Grew Up… in the city. David is the prototypical city boy: privileged, sophisticated, and bespectacled. His upbringing has given him a good grasp of the English language and a global perspective, not to mention a skeptical, un-superstitious worldview.
Living… in Los Angeles. David and his wife Amy are fairly wealthy and run in L.A.’s well-to-do creative circles.
Visiting… the deep South. David and Amy have relocated to spend some time at Amy’s childhood home in rural Mississippi. David is working on a script and treats the trip as a writer’s retreat. The property is idyllic yet foreign to David, located beside a beautiful lake and a dense forest. David enjoys the picturesque setting, but finds himself confronted by problems when locals take notice of him.
Profession… screenwriter. The script he’s working on is set during World War II during the fight for Stalingrad. He’s brought various writers’ tools with him to the house, covering rooms with note boards and model houses from 1940’s Russia. David loves his craft and enjoys immersing himself in it, though perhaps to the neglect of his immediate surroundings.
Interests… chess, music, and European sports cars – amongst other cultural pursuits. He loves driving his vintage Jaguar E-type, for which the Southern country roads are perfect. He doesn’t know ‘the outdoors’ and has no experience with firearms, but might be willing to learn while he’s in the countryside.
Relationship Status… married to Amy, Hollywood actress and former country girl. Moving back to Mississippi dredges up Amy’s past in ways that David hadn’t expected. He finds out more and more about his wife, and their relationship, as they spend time in Amy’s daddy’s old house.
Challenge… fighting back when the locals’ harassment turns violent. David isn’t used to having to defend himself physically. He’s used to relying more on his wit and intellect than on his fists. Out of his element, and with his back against the wall, David will now learn what he’s capable of. He vows, “I will not allow violence against this house.”

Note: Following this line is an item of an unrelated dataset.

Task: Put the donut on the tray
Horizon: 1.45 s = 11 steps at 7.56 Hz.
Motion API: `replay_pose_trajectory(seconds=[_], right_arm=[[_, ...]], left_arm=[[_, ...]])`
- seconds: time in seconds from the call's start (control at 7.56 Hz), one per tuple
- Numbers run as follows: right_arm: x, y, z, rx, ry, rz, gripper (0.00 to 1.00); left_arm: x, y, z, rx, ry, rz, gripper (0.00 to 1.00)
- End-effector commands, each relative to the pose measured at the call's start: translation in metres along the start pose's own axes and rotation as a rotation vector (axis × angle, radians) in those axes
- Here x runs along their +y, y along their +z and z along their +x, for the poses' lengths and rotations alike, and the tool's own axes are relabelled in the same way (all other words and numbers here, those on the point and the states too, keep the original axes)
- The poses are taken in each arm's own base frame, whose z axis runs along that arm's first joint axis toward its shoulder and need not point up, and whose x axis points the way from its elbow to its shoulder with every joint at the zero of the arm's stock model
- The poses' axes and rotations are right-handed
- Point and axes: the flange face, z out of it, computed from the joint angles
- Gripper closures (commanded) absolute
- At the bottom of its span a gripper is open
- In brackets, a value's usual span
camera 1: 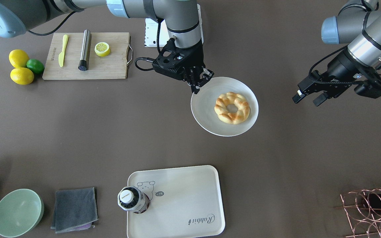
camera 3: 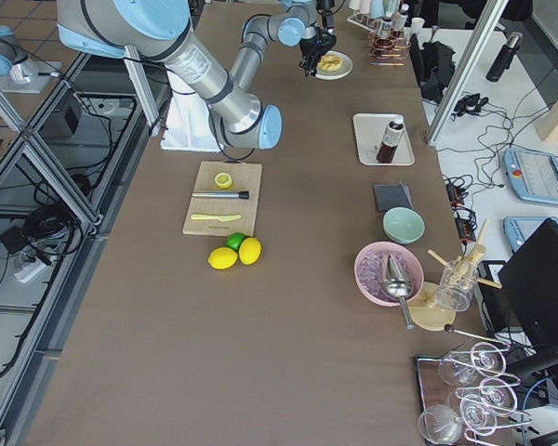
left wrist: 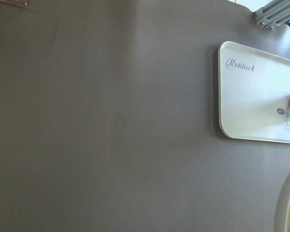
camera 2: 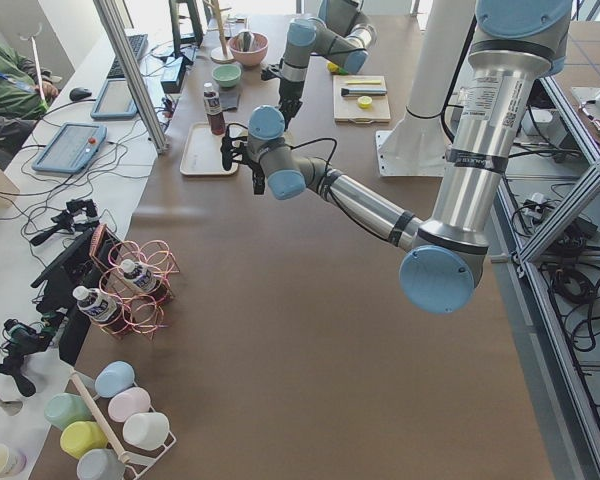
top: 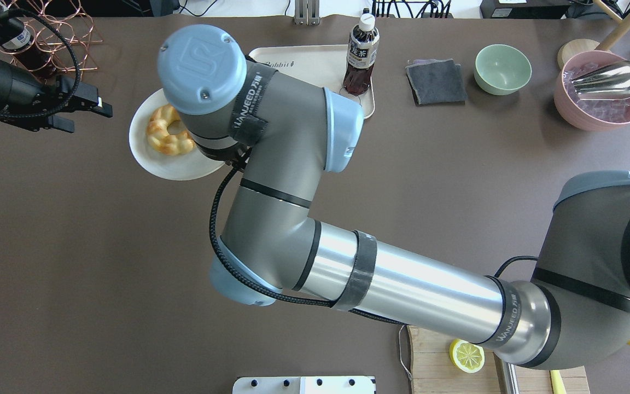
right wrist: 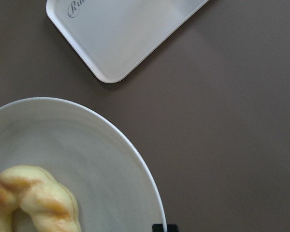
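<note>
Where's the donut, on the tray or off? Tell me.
Off. The donut lies on the round plate, apart from the tray, which holds only a bottle.

Counter [camera 1: 78, 132]: dark brown, matte, one continuous surface.
Robot side: wooden cutting board [camera 1: 114, 62] flat; two lemons [camera 1: 18, 58] and lime [camera 1: 35, 65] bunched just beside its outer short edge, lime between lemons and touching them.
Middle: round off-white plate [camera 1: 207, 99].
Operator side: cream tray [camera 1: 184, 195], well apart from plate; grey cloth [camera 1: 74, 209] beside tray; pale green bowl [camera 1: 18, 212] beside cloth; pink bowl [top: 594, 121] past that.
Far corner on robot's left: copper wire rack [camera 1: 372, 211].
</note>
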Motion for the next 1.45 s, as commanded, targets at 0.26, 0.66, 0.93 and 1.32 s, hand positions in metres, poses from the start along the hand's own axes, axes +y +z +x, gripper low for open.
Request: replay_pose_trajectory(seconds=[0.26, 0.66, 0.93, 1.32], right_arm=[[0.033, 0.003, -0.033, 0.011, 0.036, 0.028, 1.00], [0.023, 0.003, -0.033, 0.011, 0.038, 0.036, 1.00], [0.024, -0.002, -0.033, 0.005, 0.037, 0.030, 1.00], [0.024, -0.005, -0.033, 0.000, 0.039, 0.026, 1.00]], left_arm=[[0.024, 0.020, 0.016, -0.002, 0.030, -0.006, 0.39], [0.026, 0.016, 0.016, 0.001, 0.035, -0.008, 0.82], [0.026, 0.016, 0.014, 0.000, 0.032, -0.010, 0.89], [0.027, 0.018, 0.014, 0.000, 0.031, -0.016, 0.87]])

Personality… cosmopolitan, intelligent, and polite. David doesn’t like to offend anyone and he especially doesn’t like to cause problems. He does, however, have a sense for what belongs to him and what he will and will not put up with. He informs one of the locals that his cat has been killed, making it clear he doesn’t buy that the feline died of natural causes: “Well, generally cats don't hang themselves.” Unfortunately that is closer to the start of David’s problems than the end.